Isto é Justiça bem feita.
Não necessariamente Justiça favorável. Justiça bem feita.
Há ali trabalho. Há estudo. Há método. Há cuidado. Há uma leitura séria do processo e uma preocupação evidente em decidir com base no que está nos autos, e não em ruído lateral.
A diferença é enorme.
Num caso, critica-se uma sentença que, no entendimento da Citizens’ Voice, acrescentou à matéria de facto aquilo que o processo não continha e recusou consequências jurídicas aos factos que ela própria deu como provados.
Noutro caso, elogia-se um despacho que enfrentou questões difíceis, sem atalhos, sem slogans, sem cedência à suspeição fácil e sem abdicar do dever de controlar juridicamente uma acção popular financiada por terceiros.
É isto que se espera dos tribunais.
A Citizens’ Voice continuará a criticar decisões que, no seu entendimento, falhem no método. Mas também continuará a elogiar decisões que revelem rigor, independência, saber jurídico e respeito pelo processo.
A crítica é necessária.
O elogio também.
Porque defender a Justiça não é fingir que tudo está bem quando não está.
Mas também não é calar quando alguém faz bem.
E, neste caso, a Mm.ª Senhora Juíza de Direito Conceição Bravo fez bem.
Muito bem.
NOTA FINAL
Quando criticamos decisões judiciais, entendemos que, em regra, não devemos identificar publicamente o tribunal, nem o juiz ou juíza que as proferiu.

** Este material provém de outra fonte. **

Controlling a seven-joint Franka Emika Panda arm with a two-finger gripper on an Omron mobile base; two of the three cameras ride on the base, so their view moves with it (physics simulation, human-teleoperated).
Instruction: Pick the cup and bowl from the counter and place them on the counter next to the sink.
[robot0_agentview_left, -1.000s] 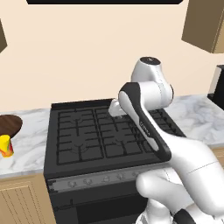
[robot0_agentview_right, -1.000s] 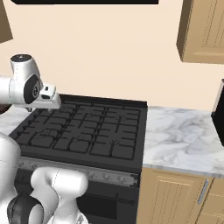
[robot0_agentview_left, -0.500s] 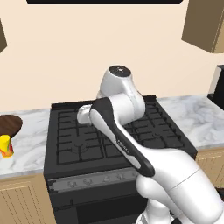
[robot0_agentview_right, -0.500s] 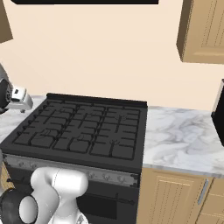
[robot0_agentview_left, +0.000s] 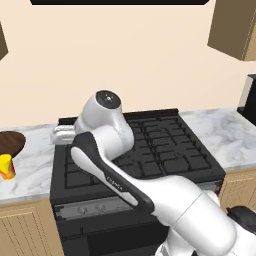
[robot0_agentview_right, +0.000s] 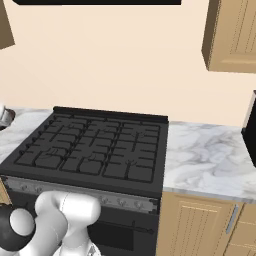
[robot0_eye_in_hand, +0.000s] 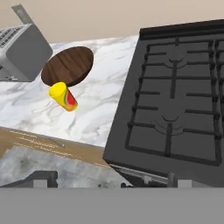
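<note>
Progress: nothing moved yet | small yellow red-splashed cup (robot0_eye_in_hand: 64, 97) just beside wide dark-brown wooden bowl (robot0_eye_in_hand: 68, 65), at its 6 o'clock, both on white marble bench (robot0_eye_in_hand: 100, 105) | claw spread wide, empty | left: both picks, both placements

Cup (robot0_eye_in_hand: 64, 97) before bowl (robot0_eye_in_hand: 68, 65), on counter (robot0_eye_in_hand: 99, 96) beside stove (robot0_eye_in_hand: 175, 100).

Marble surface (robot0_eye_in_hand: 103, 103) left of the stove top (robot0_eye_in_hand: 175, 100) has open room between stove edge and cup (robot0_eye_in_hand: 64, 96). Cup stands just beside the bowl (robot0_eye_in_hand: 69, 65), on its near side, so little gap between the two. A metal toaster (robot0_eye_in_hand: 19, 50) sits close behind the bowl, crowding that side. Stove grates are bare. Marble right of the stove (robot0_agentview_right: 210, 155) is open up to a dark appliance (robot0_agentview_right: 250, 135) at the edge.
</note>
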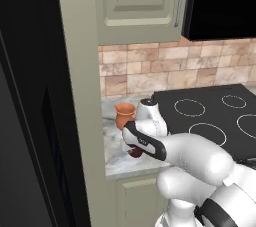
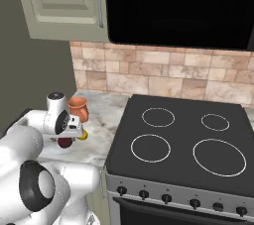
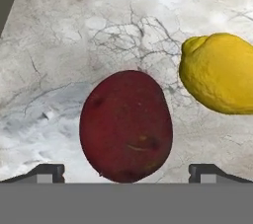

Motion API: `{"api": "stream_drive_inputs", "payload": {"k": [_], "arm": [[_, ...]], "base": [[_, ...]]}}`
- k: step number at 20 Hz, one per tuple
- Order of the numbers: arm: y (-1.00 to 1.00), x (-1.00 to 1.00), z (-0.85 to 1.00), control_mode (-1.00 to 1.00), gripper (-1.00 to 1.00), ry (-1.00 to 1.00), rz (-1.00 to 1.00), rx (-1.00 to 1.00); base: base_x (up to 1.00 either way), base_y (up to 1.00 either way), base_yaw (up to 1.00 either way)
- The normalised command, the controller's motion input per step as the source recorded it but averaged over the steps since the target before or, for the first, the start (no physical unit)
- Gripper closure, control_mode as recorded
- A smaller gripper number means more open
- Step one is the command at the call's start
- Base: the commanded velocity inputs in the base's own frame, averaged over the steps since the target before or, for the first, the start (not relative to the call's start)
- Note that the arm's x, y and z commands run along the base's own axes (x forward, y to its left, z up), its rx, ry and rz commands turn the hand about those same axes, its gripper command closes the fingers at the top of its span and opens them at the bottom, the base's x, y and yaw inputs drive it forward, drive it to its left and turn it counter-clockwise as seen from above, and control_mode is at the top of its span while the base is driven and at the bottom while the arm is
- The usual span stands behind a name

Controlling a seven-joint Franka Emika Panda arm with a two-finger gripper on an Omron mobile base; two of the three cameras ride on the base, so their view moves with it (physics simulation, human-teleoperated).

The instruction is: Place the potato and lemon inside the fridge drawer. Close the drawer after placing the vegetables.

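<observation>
A veined marble surface (image 3: pixel 59 45) beside a black stove (image 2: pixel 198 140) carries a smooth maroon potato (image 3: pixel 126 125) and dimpled yellow lemon (image 3: pixel 220 72); the gripper (image 3: pixel 126 171) stands apart above the potato.

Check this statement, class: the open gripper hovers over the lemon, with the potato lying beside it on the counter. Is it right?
Wrong in one respect. In the hand view the open gripper is centred over the potato; the lemon lies beside it on the counter.
</observation>
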Motion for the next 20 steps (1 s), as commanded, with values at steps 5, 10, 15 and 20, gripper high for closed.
{"api": "stream_drive_inputs", "payload": {"k": [5, 10, 15, 20], "arm": [[0.06, 0.07, -0.19, -1.00, -1.00, 0.05, 0.00, -0.01], [0.04, 0.00, -0.18, -1.00, -1.00, 0.02, 0.00, 0.00], [0.00, 0.00, -0.22, -1.00, -1.00, 0.01, 0.00, 0.00], [0.00, -0.01, -0.30, -1.00, 1.00, 0.00, 0.00, 0.00]], "base": [[0.00, 0.00, 0.00], [0.00, 0.00, 0.00], [0.00, 0.00, 0.00], [0.00, 0.00, 0.00]]}}
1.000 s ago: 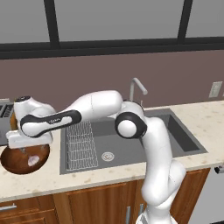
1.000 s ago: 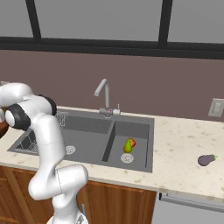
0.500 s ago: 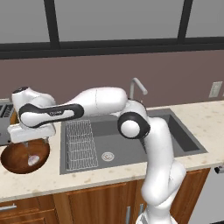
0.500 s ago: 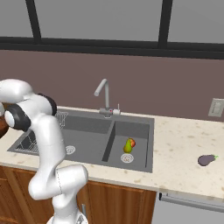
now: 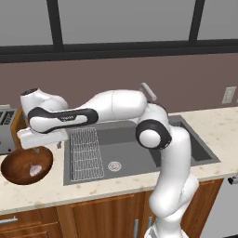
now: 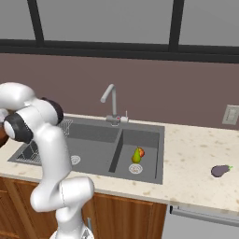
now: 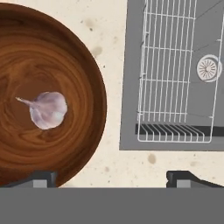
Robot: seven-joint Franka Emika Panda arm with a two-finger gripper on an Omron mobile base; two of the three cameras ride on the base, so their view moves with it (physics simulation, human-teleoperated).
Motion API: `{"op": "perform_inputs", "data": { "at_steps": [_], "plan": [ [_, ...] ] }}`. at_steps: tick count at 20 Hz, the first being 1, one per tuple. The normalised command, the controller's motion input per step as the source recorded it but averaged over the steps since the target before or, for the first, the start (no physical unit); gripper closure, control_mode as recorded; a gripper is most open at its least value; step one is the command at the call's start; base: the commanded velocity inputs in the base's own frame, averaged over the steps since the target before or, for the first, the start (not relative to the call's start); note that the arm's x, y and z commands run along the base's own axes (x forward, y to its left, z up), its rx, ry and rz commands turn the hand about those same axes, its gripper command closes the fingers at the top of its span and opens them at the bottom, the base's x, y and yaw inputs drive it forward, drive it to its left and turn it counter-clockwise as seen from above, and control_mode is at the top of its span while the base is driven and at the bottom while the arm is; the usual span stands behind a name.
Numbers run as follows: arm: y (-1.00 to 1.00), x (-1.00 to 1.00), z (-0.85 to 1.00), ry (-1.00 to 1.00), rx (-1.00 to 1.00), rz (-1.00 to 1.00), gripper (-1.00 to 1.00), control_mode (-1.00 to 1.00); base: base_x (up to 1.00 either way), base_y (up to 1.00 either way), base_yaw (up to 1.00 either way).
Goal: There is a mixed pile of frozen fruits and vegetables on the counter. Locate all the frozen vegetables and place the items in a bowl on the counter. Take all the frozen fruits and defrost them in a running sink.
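We get two base cameras behind the arm, left and right, both looking down across the sink at twelve o'clock; our hand camera stares straight down, close over the bowl and wire rack.

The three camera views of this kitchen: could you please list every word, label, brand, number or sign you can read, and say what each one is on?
None: no readable text in any view.
The toaster, wall outlet, wooden bowl, sink and tap carry no lettering.
The dark band on the robot's forearm has faint pale marks, too small and blurred to read.
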Motion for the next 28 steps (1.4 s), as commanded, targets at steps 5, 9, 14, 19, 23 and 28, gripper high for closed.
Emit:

Fazemo-lo por uma razão simples: a crítica que nos interessa é institucional, jurídica e metodológica, não pessoal. O objectivo não é expor magistrados, transformar divergências processuais em julgamentos públicos de pessoas concretas, nem substituir-nos aos órgãos próprios de avaliação, inspecção e responsabilidade da magistratura.

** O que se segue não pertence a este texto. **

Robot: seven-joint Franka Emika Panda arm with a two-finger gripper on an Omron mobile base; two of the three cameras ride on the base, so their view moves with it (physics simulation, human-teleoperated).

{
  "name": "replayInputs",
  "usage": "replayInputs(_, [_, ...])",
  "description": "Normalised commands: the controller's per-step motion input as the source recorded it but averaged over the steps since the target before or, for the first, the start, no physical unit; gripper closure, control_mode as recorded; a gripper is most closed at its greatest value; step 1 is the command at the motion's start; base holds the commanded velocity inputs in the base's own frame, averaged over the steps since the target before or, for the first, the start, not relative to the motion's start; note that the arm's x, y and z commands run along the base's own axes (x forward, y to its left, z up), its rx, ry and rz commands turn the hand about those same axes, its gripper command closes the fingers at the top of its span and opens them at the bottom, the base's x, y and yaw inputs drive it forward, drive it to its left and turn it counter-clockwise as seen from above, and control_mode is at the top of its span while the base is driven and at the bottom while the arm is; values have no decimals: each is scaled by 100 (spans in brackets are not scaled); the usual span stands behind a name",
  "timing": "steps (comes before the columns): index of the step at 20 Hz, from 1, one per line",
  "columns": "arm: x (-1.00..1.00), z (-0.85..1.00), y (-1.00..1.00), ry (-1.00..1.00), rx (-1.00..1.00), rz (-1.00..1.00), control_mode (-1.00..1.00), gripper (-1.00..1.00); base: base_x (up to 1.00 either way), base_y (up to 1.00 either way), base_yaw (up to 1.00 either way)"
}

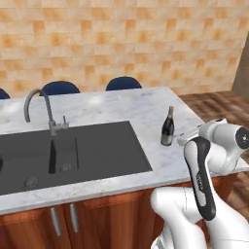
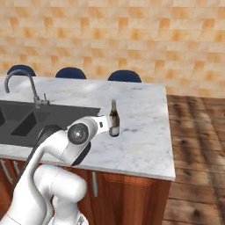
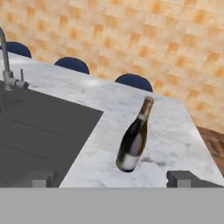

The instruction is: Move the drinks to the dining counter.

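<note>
At centre frame, a dark wine bottle (image 3: 133,140) stands on the marble dining counter (image 3: 175,131), just right of the black sink (image 3: 39,131). The gripper (image 3: 111,178) sits low, fingers (image 3: 183,178) spread wide, grasping nothing.

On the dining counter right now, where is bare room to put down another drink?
Bare marble lies beyond the wine bottle toward the blue chairs, and between the bottle and the dining counter end at the wooden floor. The black sink and tap fill the other side. The open gripper crowds the bottle's near side.
</note>
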Motion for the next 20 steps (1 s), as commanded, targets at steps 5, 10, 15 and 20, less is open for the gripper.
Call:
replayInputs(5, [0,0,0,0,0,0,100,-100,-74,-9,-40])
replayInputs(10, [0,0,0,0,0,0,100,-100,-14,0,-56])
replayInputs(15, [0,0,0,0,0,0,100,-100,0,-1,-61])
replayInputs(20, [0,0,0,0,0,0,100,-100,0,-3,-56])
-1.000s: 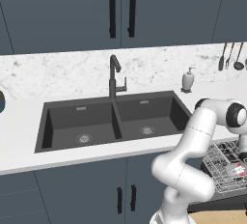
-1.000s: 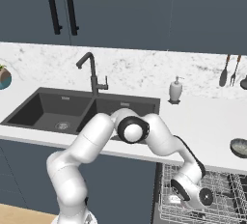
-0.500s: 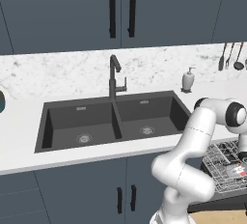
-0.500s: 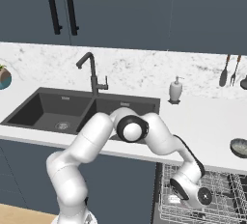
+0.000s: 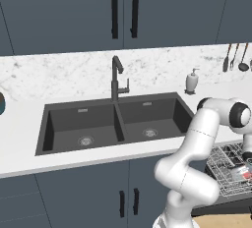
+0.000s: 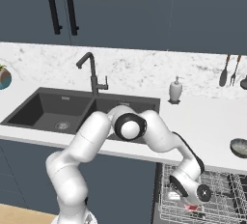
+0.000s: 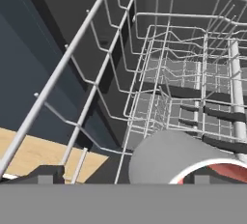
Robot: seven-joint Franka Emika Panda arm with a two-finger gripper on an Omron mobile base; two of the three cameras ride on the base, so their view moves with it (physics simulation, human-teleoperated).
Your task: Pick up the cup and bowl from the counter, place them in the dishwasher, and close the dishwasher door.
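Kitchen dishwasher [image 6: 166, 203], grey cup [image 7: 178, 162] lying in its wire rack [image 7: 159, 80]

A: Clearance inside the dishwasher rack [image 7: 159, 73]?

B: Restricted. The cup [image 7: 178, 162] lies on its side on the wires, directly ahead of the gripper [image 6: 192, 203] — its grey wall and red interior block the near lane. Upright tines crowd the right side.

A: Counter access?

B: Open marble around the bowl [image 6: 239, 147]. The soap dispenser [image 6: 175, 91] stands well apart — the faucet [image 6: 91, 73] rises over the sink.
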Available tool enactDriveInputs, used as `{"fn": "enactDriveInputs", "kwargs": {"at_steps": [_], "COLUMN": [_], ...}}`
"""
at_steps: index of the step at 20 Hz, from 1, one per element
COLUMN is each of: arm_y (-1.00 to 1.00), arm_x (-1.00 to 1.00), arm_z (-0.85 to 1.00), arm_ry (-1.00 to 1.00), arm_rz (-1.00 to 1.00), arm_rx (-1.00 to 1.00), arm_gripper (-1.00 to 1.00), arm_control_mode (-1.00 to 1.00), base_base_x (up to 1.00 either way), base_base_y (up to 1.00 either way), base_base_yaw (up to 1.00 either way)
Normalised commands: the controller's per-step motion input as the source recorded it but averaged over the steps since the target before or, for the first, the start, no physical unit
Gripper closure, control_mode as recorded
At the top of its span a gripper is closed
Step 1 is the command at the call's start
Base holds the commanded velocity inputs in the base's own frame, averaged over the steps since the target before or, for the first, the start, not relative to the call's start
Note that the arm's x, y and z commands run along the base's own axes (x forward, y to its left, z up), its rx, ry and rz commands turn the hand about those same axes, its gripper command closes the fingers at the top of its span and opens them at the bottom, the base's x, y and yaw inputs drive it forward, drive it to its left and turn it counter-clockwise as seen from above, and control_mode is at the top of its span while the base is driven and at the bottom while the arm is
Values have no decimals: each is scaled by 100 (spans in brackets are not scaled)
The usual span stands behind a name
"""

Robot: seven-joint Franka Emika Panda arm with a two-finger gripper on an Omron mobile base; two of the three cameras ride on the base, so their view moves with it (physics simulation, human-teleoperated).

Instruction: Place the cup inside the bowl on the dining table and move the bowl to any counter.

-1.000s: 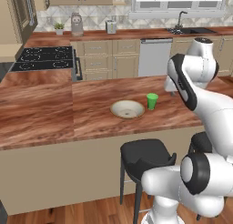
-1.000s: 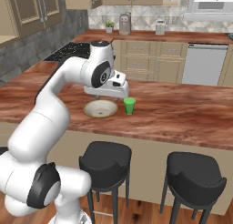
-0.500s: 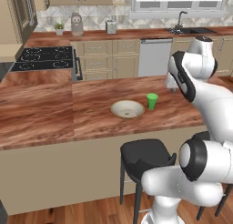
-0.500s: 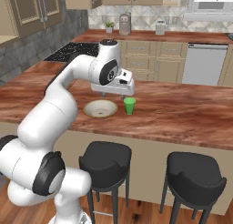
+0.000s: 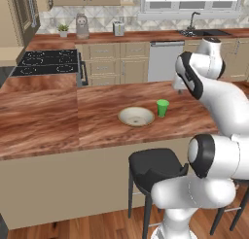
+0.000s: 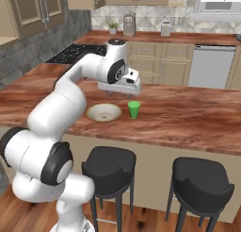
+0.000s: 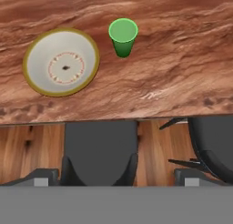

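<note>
- Cup (image 5: 162,107): small bright green tumbler, upright, mouth up, on the table (image 5: 97,121). I see it centre-right in the left base view, just right of the bowl (image 5: 136,116) and not touching it. In the hand view the cup (image 7: 123,36) sits at upper centre with nothing inside.
- Bowl: wide, shallow, cream inside with a tan rim, flat on the table. In the hand view the bowl (image 7: 62,62) lies at upper left, a faint ring pattern and a dark speck at its middle. In the right base view the bowl (image 6: 104,112) is left of the cup (image 6: 134,109).
- Hand (image 6: 123,91): mine, raised above the table behind the bowl and cup at centre of the right base view, touching neither. Fingers spread wide, nothing between them; the finger tips (image 7: 43,175) rise at the bottom of the hand view.
- Table: long reddish-brown wood-grain top on a beige base; its near edge crosses the middle of the hand view.
- Stools (image 6: 109,163): black round seats below the table's near edge, two in the lower half of the right base view.
- Far worktop (image 5: 146,36): along the top of the left base view, with a black sink and faucet (image 5: 193,19) at upper right, a cooktop (image 5: 46,62) at upper left.
</note>
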Motion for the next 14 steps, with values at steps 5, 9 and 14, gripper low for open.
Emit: {"fn": "enactDriveInputs", "kwargs": {"at_steps": [5, 9, 14], "arm_y": [0, 0, -1], "arm_x": [75, 69, 50], "arm_z": [0, 0, -12], "arm_ry": [0, 0, 0], "arm_rz": [0, 0, 0], "arm_rx": [1, 0, 4], "arm_gripper": [-100, -100, -100], "arm_control_mode": [-100, -100, -100], "base_base_x": [0, 0, 0], "base_base_y": [0, 0, 0], "base_base_yaw": [0, 0, 0]}}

Essas funções cabem a quem a lei e o sistema atribuem essa competência.
À sociedade civil cabe outra tarefa: discutir decisões, apontar falhas, denunciar desvios de método, alertar para riscos e defender que a Justiça seja feita com rigor, prova, contraditório e fundamentação. A crítica pública é legítima e necessária, mas deve, tanto quanto possível, preservar a fronteira entre a censura da decisão e a personalização da censura.
Com o elogio, porém, entendemos de forma diferente.
Quando uma decisão revela cuidado, estudo, sobriedade, independência, domínio técnico e respeito pelo processo, fazemos questão de identificar quem a proferiu. Não para endeusar pessoas, mas para reconhecer publicamente o mérito onde ele existe.
A Justiça também se protege assim: criticando o erro sem transformar o juiz no alvo, e elogiando expressamente quem decide bem.
Porque o mau exemplo deve ser discutido pelo que revela sobre o sistema.
Mas o bom exemplo deve ser nomeado, para que se saiba que há magistrados que honram a função, elevam a confiança pública nos tribunais e mostram, na prática, como a Justiça deve ser feita.